3.  FUNCTION OF ELF3 AND ELF5 IN MAMMARY GLAND

     Expression of the WAP gene has been studied extensively as it is highly specific to mammary epithelial cells and is induced several thousand fold during late pregnancy and lactation. The WAP promoter responds to lactogenic hormones, but also contains other important transcription factor elements that are essential for expression. In vitro studies indicate that the MAF site is critical for maximal WAP expression, independently of hormone treatment 1. Mouse transgenic studies indicate that the site is important for expression of WAP during pregnancy, but not critical during lactation, when the promoter is most active and under the control of hormones2.The MAF site is similar to others described as binding sites for the ETS family of transcription factors. We have investigated the ability of ELF3 and Recombinant ELF3 and ELF5 proteins are able to strongly interact with the ETS/1 site, and also more weakly with the ETS/2 site, in electrophoretic mobility shift assay (data not shown). Consistent with the binding, we found that both ELF3 (fig 3a) and ELF5 (fig 3b) were able to transactivate a WAP promoter construct in a mammary epithelial cell line, although ELF3 was much more potent than ELFS. Both factors were able to function independently of lactogenic hormones. A longer promoter construct, containing more distal hormone response elements, behaved similarly (data not shown).Point mutations (fig 3c) of either ETS/1 or ETS/2 alone were enough to disable most transactivation, indicating the ELF3 and ELF5 operate through these sites.

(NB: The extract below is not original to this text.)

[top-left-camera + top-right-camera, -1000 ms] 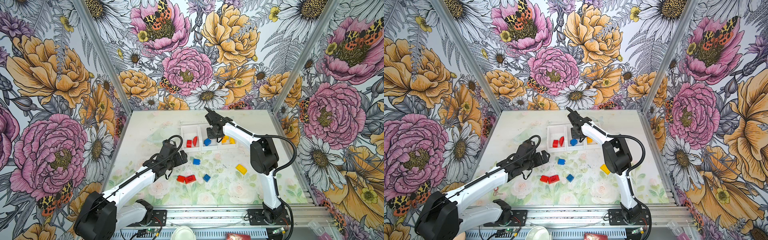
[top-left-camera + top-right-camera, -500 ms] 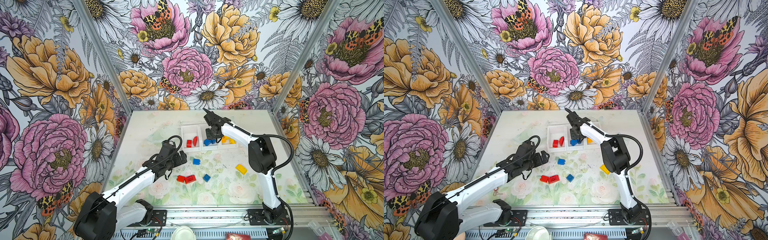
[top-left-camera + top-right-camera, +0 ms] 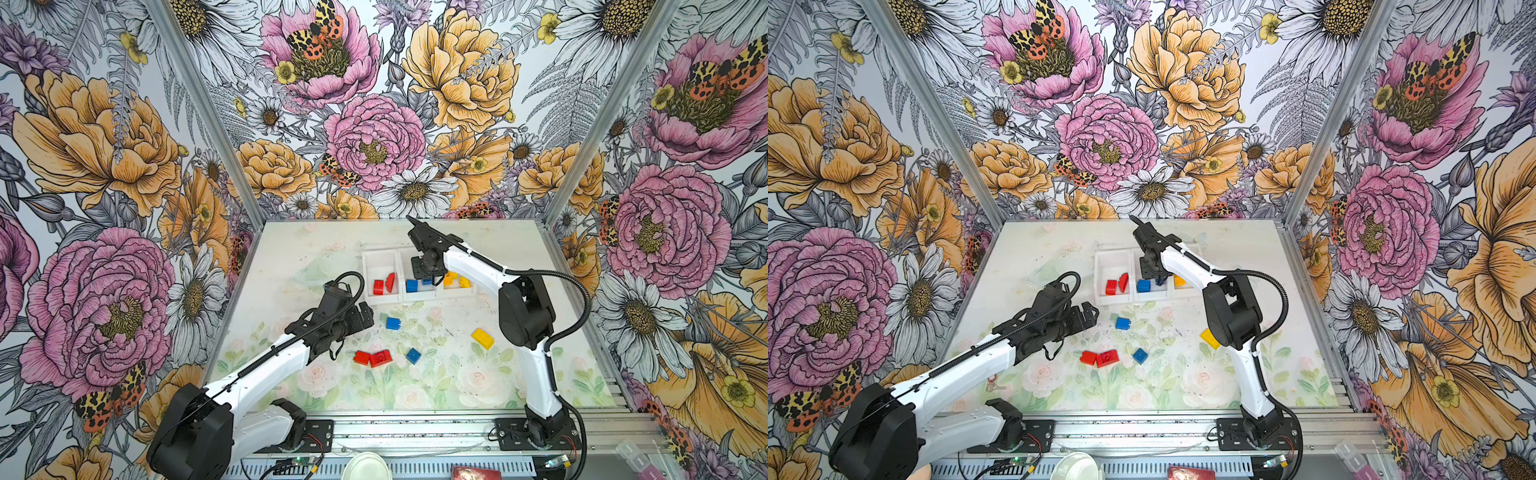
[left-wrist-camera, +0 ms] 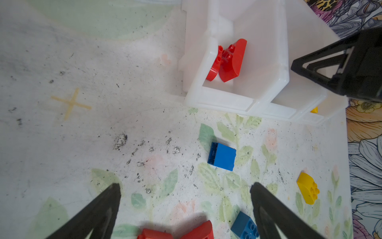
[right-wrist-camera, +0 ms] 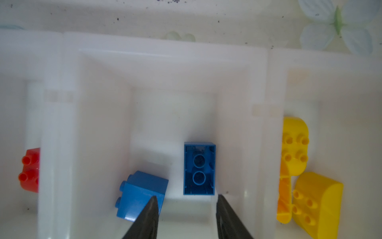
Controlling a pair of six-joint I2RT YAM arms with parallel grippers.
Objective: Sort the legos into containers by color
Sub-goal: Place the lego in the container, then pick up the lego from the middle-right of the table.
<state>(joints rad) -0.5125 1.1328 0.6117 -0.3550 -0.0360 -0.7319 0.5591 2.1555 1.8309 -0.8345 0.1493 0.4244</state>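
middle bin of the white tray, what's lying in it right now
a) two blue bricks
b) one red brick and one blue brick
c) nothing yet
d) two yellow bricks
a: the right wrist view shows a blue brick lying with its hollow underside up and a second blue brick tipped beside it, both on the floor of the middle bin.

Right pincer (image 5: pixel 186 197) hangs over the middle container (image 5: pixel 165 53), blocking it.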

Both mutations together had only a slightly greater effect, suggesting that the ETS/1 and ETS/2 sites work cooperatively, both being required for maximal promoter activity.

4. CONCLUSION

    Expression of mammary-specific genes is under the control of both hormone dependent and independent mechanisms, neither of which may be totally mammary-specific. It seems that a complex interplay of transcription factors may be responsible for mammary expression. Our challenge is to determine whether ELF3 and/or ELF5 are important for the expression of mammary-specific genes in vivo, and whether they cooperate with other stimuli, such as prolactin. Because the mammary gland is not a static tissue, but can continually undergo cycles of growth, differentiation and function, it will be interesting to examine whether ELF3 and ELF5 operate cooperatively or differentially during these different phases.